No matter who your father is, he is your father. Just like any other human being deep down inside they love to hear the words " I Love You Dad " even if they pretend to brush it off and clear their throat and pretend that they are the big tough guy and don't care. It's impossible to say I love you and not have it touch their heart in someway.

We have to accept our fathers for who they are whether he treats you and your family badly or not. He probably won't change a whole lot between now and the day he dies. Hopefully he will change a bit and realize how important his family is to him and not take them for granted.

We also have to accept it if our fathers are great business men and seem to pay more attention to his work than his wife and kids. Or if your father has a job that is not up to your standard and it embarrasses you what he does for a living. Well just be thankful that he is working to provide a roof over your head, meals on your table and clothes on your back.

I could go on and on about all the different types of fathers out there, but there are to many to list.  We just have to accept him for who he is right now or we can be stressed out over it for the rest of our lives and waste our life away hating him, fathers are human like you and I and they do make mistakes just like everyone else on this planet.

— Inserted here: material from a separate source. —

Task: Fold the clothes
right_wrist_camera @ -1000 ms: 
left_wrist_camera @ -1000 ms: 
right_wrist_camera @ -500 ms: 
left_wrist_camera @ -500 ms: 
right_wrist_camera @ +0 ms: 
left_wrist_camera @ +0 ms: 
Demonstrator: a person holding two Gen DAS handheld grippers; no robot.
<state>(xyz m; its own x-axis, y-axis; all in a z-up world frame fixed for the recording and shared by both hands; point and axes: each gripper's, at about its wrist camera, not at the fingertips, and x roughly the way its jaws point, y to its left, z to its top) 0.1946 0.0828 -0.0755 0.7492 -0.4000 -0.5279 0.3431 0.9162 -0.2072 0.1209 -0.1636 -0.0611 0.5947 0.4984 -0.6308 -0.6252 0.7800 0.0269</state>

Those of you who have a dad that is loving and understanding and all the things good in the world that any son or daughter could ever ask for and have no problem accepting him, you are very lucky to have or had him in your life.

It  is hard to respect a dad that has no reason to be respected because he is so terrible. But you know, you wouldn't be here if it weren't for him being with your mom at one time.

One of my friends never ever met her dad or even knows who he is, but she told me that for some reason she has a love for him deep down inside and she is glad that he was with her mother, or she wouldn't be here. Some of you wish you weren't here I know, but there is a reason you are here.

If you are a man, well chances are you will be a father one day. Just try not to do what your father done to hurt you. Break the cycle because your biological father probably was treated the exact same way as he treats you. So at least respect your father for one thing, he took part in creating you, whether it was in a good way and he loved your mom, or even if it was in a bad situation.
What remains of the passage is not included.